[TOC]
- Title: DEIR: Efficient and Robust Exploration through Discriminative-Model-Based Episodic Intrinsic Rewards
- Author: Shanchuan Wan et. al.
- Publish Year: 18 May 2023
- Review Date: Fri, Apr 12, 2024
- url: https://arxiv.org/abs/2304.10770
Summary of paper

Motivation
- Recent studies have shown the effectiveness of encouraging exploration with intrinsic rewards estimated from novelties in observations
- However, there is a gap between the novelty of an observation and an exploration, as both the stochasticity in the environment and agent’s behaviour may affect the observation.
Contribution
- we propose DEIR, a novel method in which we theoretically derive an intrinsic reward with a conditional mutual information term that principally scales with the novelty contributed by agent explorations, and then implement the reward with a discriminative forward model.
- want to design a novel intrinsic reward design that considers not only the observed novelty but also the effective contribution brought by the agent.
Some key terms
internal rewards
- intrinsic rewards is devised to encourage visiting states that are likely to be more novel, where novelty is defined as either the distance between the current and the past observations or the difference between model predictions and realities.
- however, the relationship between the observed novelty and the agent’s actions has not yet been explicitly decoupled.

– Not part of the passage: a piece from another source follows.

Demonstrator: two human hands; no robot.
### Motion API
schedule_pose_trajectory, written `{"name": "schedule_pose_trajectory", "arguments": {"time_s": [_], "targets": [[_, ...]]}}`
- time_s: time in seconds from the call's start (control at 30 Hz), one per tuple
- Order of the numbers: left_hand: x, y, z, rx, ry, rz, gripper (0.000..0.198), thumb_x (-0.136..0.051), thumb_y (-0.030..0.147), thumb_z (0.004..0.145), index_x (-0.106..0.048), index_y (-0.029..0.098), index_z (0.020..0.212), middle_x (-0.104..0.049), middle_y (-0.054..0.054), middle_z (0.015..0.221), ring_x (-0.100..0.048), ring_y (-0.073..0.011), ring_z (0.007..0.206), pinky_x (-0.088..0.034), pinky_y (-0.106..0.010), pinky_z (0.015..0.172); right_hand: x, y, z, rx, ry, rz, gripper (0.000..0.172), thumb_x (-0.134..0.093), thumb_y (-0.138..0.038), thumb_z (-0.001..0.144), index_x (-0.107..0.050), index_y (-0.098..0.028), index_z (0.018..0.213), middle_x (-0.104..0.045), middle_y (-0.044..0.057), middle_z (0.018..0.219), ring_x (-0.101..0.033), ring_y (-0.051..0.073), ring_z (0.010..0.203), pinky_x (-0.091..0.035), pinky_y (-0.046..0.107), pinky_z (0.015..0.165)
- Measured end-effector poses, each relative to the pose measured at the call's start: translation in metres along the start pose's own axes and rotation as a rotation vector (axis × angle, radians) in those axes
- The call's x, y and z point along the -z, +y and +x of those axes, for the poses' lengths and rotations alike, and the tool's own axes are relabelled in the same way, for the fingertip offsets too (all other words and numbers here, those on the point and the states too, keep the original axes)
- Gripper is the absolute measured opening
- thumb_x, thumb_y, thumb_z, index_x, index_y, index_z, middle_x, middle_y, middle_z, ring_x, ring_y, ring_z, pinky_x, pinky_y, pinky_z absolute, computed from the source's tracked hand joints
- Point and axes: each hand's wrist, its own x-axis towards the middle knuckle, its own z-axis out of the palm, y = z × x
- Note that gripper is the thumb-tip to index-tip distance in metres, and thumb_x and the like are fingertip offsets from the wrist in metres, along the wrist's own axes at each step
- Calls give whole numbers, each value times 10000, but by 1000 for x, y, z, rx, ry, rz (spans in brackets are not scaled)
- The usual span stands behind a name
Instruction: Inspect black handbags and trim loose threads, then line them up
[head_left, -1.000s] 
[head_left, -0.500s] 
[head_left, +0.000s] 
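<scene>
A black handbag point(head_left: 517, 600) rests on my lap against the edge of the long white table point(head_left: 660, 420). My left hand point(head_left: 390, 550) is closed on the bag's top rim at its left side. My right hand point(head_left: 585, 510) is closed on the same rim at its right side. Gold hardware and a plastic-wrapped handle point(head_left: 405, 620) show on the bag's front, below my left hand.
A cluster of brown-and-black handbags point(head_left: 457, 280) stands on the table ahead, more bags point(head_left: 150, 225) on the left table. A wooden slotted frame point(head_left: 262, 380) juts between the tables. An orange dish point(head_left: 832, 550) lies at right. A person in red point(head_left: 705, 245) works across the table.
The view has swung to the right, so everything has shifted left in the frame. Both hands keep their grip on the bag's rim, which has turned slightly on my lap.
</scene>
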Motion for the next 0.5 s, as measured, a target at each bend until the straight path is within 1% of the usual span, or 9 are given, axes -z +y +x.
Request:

In other words, effectively handling trivial novelties remains unaddressed, as they are rooted in the stochasticity in the environment’s dynamics and have little to do with the agent’s exploration capabilities (e.g., the “noisy TV” problem [Pathak et al., 2017])
- I think the author wants to consider the action sequence to determine the novelty to prevent the noisy TV problem.
 
exploration, what is it?
- the method effectively decouples the stochasticity in the environment and the novelty gained by the agent’s exploration.

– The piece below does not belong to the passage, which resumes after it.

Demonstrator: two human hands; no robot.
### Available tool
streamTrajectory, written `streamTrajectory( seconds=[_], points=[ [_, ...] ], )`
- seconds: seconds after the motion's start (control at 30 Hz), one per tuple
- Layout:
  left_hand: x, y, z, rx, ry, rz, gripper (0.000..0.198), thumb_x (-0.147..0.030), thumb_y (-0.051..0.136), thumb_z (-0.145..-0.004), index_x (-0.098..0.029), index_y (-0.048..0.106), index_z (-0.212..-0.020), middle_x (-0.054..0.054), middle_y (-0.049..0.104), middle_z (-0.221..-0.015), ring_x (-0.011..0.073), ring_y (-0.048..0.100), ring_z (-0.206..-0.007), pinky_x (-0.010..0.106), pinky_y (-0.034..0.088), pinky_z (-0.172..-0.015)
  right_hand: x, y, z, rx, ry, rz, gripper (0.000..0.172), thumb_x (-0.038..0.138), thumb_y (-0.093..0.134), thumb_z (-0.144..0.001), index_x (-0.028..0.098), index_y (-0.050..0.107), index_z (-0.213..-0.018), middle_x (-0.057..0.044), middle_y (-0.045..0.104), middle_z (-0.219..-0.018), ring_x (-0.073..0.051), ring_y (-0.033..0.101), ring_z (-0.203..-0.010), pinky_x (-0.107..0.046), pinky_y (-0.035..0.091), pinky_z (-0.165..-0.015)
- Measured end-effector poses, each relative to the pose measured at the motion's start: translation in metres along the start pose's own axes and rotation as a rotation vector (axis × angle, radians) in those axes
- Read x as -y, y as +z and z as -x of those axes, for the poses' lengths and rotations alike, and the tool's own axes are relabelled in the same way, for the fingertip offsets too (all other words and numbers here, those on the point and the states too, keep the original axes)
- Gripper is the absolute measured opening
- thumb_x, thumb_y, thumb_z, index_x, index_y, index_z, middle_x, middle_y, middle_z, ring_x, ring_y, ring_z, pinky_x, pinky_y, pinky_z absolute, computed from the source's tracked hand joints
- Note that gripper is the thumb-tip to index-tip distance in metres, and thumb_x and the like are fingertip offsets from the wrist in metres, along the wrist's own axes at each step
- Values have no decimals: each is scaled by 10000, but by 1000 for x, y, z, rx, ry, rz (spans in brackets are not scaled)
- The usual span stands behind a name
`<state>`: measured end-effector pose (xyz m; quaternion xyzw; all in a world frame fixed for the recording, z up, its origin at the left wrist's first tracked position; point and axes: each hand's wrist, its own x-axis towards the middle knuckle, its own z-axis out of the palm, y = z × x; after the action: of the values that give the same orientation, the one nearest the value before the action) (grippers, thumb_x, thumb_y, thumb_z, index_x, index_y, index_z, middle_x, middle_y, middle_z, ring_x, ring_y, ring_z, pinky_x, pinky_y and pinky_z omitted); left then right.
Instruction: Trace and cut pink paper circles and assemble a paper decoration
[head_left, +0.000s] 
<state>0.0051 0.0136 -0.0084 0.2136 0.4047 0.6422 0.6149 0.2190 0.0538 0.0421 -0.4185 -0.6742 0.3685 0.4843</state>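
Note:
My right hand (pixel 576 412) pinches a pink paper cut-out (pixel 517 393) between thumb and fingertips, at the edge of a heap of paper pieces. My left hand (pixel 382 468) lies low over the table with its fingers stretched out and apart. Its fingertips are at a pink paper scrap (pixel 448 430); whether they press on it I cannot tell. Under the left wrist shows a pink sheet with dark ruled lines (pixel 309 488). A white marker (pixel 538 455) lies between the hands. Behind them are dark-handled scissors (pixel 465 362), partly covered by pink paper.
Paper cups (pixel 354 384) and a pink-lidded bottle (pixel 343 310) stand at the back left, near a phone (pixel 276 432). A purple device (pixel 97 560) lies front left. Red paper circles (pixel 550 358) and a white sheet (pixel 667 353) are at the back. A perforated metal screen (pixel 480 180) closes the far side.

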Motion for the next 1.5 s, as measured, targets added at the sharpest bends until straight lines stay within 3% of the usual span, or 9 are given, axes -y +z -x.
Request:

- the author wants to say that the exploration shall be come from the agent’s policy contribution rather than coming from the stochastic state transitions
mutual information term
- purpose: designed to distinguish between the contributions to novelty caused by the state transitions and by the agent’s policy.

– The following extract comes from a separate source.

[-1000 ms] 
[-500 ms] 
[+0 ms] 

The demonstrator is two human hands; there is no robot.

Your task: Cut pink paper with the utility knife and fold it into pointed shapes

- the method incorporates the advantages of the two categories: while we explicitly encourage our agent to seek novel observations, we also rely on a discriminative model to construct a conditional mutual inforamation term that scales novelty in the observation space, incorporating the model-based prediction task from prediction error-driven methods
discriminative forward model
 
- generative model focus on modeling the distribution
- discriminative model focus on the decision boundary
- The term “discriminative” refers to the fact that this model directly predicts the output (next state or observation) without explicitly modeling the underlying probability distribution of the data.
RND
- RND defines the distance as the difference between the outputs of a parameter-fixed target neural network and a randomly initialized neural network. In this approach, the parameter-fixed network is used to be distilled into the learning network, effectively “evolving” a distance metric that adjusts dynamically the the agent’s experience.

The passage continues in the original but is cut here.